- _ASSIGNED TASK_
Beneath this line sits some data. Return only its lines from the one holding "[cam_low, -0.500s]" through the one holding "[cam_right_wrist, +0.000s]", inclusive, exactly, with the images removed.

- - - -

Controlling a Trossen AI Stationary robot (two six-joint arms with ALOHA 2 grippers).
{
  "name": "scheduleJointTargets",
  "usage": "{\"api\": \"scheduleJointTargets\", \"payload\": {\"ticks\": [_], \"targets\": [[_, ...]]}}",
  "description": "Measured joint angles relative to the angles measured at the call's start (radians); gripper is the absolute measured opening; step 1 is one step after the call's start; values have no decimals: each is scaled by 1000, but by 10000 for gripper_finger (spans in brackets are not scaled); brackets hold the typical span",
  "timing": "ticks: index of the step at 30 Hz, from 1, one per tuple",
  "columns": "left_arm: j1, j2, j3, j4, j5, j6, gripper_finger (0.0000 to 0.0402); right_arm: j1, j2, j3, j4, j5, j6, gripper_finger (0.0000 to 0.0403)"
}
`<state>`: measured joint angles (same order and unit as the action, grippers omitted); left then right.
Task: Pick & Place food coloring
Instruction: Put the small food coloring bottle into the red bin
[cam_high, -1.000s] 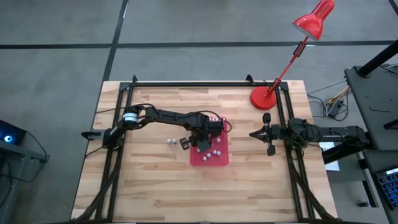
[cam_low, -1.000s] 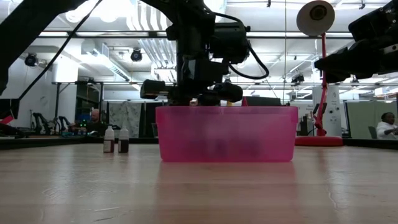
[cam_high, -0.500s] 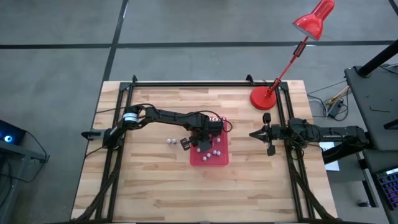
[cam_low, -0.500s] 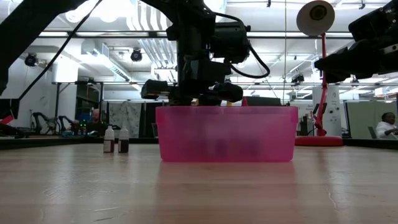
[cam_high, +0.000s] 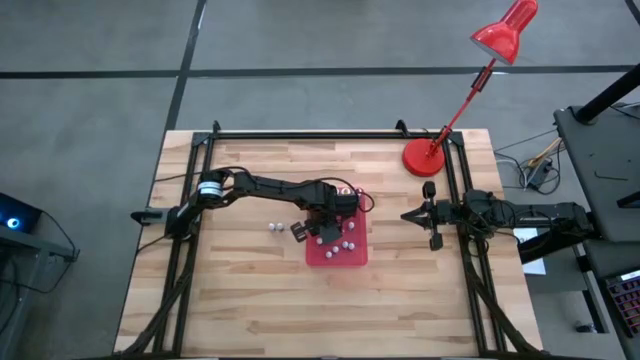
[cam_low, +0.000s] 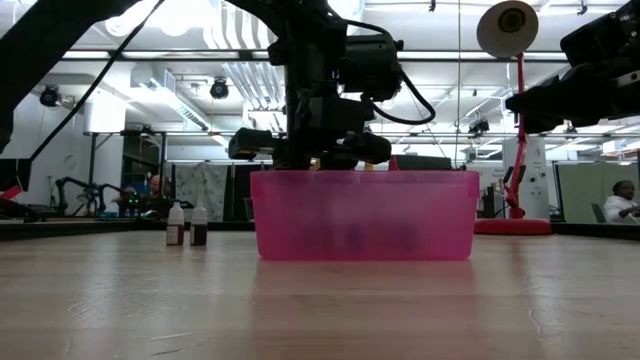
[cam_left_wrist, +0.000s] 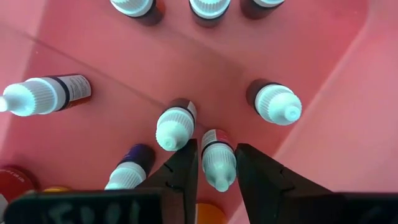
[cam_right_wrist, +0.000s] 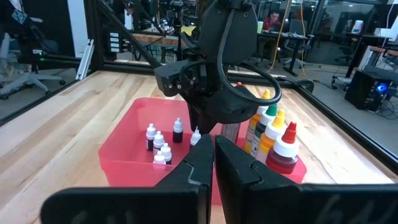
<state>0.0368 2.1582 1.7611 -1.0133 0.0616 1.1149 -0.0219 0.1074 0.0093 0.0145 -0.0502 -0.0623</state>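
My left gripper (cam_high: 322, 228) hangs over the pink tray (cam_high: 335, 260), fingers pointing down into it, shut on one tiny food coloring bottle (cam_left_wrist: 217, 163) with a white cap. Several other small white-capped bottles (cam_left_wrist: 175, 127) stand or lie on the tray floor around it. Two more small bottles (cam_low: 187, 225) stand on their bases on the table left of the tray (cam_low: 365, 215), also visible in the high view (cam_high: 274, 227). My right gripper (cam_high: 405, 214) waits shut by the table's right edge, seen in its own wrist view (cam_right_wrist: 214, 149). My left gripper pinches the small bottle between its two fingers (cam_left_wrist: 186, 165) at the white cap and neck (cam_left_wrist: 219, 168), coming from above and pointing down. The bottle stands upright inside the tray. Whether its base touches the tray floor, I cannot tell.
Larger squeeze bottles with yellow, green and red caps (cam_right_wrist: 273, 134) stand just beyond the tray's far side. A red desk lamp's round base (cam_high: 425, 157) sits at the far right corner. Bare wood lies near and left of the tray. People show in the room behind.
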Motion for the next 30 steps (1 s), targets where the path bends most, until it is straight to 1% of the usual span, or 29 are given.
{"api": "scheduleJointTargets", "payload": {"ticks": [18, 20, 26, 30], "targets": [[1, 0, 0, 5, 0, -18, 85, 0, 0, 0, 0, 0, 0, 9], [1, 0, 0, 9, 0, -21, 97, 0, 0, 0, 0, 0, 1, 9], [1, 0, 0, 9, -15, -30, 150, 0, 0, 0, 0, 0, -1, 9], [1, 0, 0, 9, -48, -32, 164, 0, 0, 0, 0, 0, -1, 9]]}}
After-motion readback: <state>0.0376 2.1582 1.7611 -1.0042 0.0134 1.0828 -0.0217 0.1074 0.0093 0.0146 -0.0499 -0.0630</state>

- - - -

- _RESULT OF THE TASK_
[cam_low, -0.500s] 
[cam_high, +0.000s] 
[cam_low, +0.000s] 
[cam_left_wrist, +0.000s] 
[cam_right_wrist, +0.000s] 

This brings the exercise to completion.